In any case, whether you access the cards with find-cards
or with GETHASH
, you'll have a list of cards in a certain format. If you want to convert them as instances of structures, then you need first to define a way to convert a card from the list format to a structure.
Each card is stored in a list that starts with :card
and whose rest is a property list of values.
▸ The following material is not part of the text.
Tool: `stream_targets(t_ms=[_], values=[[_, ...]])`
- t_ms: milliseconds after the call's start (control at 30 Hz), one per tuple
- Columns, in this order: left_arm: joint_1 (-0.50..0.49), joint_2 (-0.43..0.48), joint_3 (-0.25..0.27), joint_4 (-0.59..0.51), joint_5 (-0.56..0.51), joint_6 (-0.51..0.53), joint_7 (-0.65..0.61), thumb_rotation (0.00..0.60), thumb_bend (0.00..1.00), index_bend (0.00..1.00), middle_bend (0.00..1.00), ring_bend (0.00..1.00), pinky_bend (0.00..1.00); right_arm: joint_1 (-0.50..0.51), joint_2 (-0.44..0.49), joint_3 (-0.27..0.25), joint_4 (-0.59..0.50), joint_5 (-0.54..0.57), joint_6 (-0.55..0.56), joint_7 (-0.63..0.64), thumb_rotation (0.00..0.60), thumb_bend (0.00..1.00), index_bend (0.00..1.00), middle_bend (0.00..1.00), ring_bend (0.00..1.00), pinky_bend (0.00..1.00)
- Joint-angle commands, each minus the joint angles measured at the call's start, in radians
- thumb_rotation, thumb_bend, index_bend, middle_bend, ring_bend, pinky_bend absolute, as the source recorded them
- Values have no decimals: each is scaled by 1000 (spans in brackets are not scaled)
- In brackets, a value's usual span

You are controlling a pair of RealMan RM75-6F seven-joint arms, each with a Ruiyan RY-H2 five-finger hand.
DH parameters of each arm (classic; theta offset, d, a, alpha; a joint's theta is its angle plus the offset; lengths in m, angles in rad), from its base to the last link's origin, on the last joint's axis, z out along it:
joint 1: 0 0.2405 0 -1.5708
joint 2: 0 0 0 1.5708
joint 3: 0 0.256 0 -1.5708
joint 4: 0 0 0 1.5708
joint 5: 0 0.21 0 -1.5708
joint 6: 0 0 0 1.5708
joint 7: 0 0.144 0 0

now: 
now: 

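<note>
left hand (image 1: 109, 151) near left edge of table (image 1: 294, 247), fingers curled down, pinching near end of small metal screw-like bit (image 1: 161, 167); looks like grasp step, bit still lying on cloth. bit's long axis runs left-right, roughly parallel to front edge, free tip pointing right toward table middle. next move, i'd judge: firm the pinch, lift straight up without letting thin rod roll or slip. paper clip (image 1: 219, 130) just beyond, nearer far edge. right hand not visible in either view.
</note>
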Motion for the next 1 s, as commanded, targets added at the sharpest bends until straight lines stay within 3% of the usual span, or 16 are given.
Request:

A property list is a succession of keys and values in a flat way:
(:a 0 :b 1 :c 2)
Fortunately, you can use DESTRUCTURING-BIND
to match against a known format (for more complex formats, there are pattern-matching libraries):
(defun parse-card (list)
;; This is the expected format, the list starts with `:card`, so
;; I add an assertion here.
(assert (eq :card (first list)))
;; The rest of the list is a property list, let's bind front and back
;; to the values associated with keys :front and :back
(destructuring-bind (&key front back) (rest list)
;; this is a function generated by "defstruct"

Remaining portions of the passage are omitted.